American non-profit organization

The Grassroots Business Fund (GBF) is a non-profit organization based in Washington, DC. It has field offices in Kenya, Peru, and India. It primarily supports businesses across Africa, Latin America, and India. GBF has managed over $100 million and invested worldwide in small to medium-sized businesses across sectors including agriculture, clean energy, and healthcare.

==History==
In 2000, at the International Finance Corporation (IFC), Harold Rosen founded the Small and Medium Enterprise (SME) department, a joint IFC/World Bank department. In 2004, Rosen started the Grassroots Business Initiatives (GBI), which began as an IFC initiative, aimed to build sustainable, non-financial intermediaries that would empower large numbers of High Impact Businesses and individual producers, consumers, and entrepreneurs. GBI worked directly with High Impact Businesses to strengthen their business performance, scale up their operations, and improve their sustainability. From 2004 to 2007, GBI implemented over 40 technical assistance projects and investments impacting the lives of over 3.4 million direct and indirect beneficiaries at the bottom of the socio-economic pyramid.

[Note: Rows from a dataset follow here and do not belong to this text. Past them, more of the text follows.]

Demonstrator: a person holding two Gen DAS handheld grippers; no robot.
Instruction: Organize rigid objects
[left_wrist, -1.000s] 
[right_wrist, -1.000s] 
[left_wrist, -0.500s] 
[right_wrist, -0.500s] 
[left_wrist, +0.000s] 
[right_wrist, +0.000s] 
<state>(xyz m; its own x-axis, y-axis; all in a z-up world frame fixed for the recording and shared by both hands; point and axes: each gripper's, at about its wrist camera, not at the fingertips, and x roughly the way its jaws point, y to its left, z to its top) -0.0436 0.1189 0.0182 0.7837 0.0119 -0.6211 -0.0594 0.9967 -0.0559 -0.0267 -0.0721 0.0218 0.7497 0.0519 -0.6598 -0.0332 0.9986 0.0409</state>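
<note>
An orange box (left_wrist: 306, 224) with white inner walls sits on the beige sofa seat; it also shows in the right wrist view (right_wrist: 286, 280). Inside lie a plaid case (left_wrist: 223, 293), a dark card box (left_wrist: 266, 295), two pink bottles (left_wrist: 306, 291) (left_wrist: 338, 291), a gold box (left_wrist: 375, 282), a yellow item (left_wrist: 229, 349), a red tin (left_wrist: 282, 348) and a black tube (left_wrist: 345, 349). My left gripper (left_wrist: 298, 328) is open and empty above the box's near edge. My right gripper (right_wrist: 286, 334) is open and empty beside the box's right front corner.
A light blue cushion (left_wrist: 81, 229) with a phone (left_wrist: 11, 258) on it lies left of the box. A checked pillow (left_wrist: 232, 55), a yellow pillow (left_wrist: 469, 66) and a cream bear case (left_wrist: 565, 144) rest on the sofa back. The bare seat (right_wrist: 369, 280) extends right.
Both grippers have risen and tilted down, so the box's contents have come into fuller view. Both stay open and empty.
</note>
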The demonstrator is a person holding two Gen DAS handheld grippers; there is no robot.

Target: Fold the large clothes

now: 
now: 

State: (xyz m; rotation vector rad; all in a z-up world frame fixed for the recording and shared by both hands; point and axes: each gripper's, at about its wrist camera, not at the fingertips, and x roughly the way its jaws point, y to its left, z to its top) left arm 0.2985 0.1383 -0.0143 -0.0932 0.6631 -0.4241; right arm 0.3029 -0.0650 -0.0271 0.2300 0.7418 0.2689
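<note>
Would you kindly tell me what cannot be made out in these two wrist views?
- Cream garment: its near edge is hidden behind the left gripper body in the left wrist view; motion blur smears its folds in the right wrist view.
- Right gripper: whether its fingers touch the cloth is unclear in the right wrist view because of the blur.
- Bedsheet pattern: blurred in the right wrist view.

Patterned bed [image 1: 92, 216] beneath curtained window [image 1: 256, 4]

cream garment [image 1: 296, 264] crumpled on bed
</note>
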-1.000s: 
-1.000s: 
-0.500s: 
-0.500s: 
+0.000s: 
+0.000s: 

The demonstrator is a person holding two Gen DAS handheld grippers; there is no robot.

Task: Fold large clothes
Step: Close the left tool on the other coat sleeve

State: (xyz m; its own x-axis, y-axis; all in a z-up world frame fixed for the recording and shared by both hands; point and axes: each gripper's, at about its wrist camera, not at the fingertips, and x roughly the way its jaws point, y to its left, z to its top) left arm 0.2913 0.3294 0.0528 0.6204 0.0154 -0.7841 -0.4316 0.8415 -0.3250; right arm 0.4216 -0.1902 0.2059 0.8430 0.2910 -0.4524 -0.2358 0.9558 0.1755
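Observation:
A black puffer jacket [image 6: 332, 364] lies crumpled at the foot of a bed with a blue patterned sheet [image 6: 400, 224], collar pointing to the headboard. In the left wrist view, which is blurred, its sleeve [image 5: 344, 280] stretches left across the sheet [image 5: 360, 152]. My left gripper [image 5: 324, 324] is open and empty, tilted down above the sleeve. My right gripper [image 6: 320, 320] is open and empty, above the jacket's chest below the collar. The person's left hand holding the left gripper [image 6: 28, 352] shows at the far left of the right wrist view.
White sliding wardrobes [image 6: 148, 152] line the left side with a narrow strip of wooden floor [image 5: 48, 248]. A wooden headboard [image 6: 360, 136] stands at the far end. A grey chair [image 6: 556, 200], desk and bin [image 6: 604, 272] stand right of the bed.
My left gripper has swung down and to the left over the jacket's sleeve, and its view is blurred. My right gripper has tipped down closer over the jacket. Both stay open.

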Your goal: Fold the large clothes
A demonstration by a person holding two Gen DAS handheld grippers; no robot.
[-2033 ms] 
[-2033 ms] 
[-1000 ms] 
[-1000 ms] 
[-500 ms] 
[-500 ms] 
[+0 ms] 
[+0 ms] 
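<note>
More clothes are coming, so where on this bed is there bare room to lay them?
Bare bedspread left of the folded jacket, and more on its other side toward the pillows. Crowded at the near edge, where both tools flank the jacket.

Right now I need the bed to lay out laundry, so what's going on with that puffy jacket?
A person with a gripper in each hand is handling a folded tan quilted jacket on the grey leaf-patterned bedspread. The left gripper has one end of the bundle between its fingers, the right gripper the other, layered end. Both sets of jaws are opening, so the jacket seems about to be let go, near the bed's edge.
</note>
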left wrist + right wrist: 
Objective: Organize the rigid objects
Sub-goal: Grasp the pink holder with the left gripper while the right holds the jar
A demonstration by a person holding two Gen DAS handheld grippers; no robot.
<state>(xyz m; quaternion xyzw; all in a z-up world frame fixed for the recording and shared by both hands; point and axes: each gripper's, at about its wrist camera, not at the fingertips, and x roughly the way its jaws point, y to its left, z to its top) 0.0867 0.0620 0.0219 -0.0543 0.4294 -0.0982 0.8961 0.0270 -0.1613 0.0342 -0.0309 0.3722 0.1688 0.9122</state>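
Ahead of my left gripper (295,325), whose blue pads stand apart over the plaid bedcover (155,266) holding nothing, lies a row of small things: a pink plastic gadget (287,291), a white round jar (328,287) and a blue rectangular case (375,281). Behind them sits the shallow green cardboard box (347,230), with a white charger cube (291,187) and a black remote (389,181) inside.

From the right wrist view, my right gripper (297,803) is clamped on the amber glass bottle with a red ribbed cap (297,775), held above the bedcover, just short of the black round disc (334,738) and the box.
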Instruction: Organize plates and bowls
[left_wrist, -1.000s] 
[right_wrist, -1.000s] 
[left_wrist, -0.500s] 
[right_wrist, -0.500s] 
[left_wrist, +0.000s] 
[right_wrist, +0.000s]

In 2008, the GBI department was transformed into an independent organization called the Grassroots Business Fund (GBF).

==Leadership==
Harold Rosen is the Executive Director of the Grassroots Business Fund. Harold spent 30 years managing IFC's emerging markets investments and leading IFC into new geographic areas and sectors, such as microfinance, technical assistance and SMEs. He founded the World Bank's group SME department, and then spun this off into Grassroots Business Fund, an independent organization funded by IFC and a number of others.

==Portfolio==
GBF makes equity, quasi-equity, and debt investments. To date, GBF has invested $7 million invested in 26 businesses across 10 countries.

==Impact==
During 2009, Keystone supported GBF to make a significant investment in its own evaluation systems, captured in what they believe is a 'best in class' framework called Impact Planning, Assessment and Learning (iPAL) framework, which allows GBF and its clients to better respond to results and experiences of their beneficiaries.

iPAL effectively measures, analyzes and communicates the poverty alleviation impact of its clients, not only for internal purposes, but more importantly to guide and support its clients’ social mission. In doing so, GBF focuses on capturing impact data from its clients rather than just narrative reports. GBF's initial focus is determining metrics that allow its clients to set and manage objectives, improve impacts, and strengthen management systems. GBF integrates its iPAL framework throughout the investment life cycle and ensures that iPAL is integrated into its clients’ business processes. GBF tailors iPAL to each GBO, which includes basic reporting on activities and outputs, a survey-based review of beneficiary impacts, a social return on investment calculation, and client feedback.

==Awards==
The Group of 20 and Ashoka's Changemakers, with support from the Rockefeller Foundation, have launched an online competition to find the best models worldwide for public-private partnerships that catalyze finance for small and medium enterprises (SMEs). The G-20 SME Finance Challenge, the first ever competition launched by the G-20, was a financial inclusion effort with the mission of helping entrepreneurs.

GBF was named one of 14 winners out of over 350 submitted proposals. The winners received funding and GBF's executive director, Harold Rosen, accepted an invitation to the November 2010 G-20 Summit in South Korea. At this event, he joined leaders from around the world to discuss SME's role in poverty alleviation. This included GBF's impact and proclaimed solutions to world problems.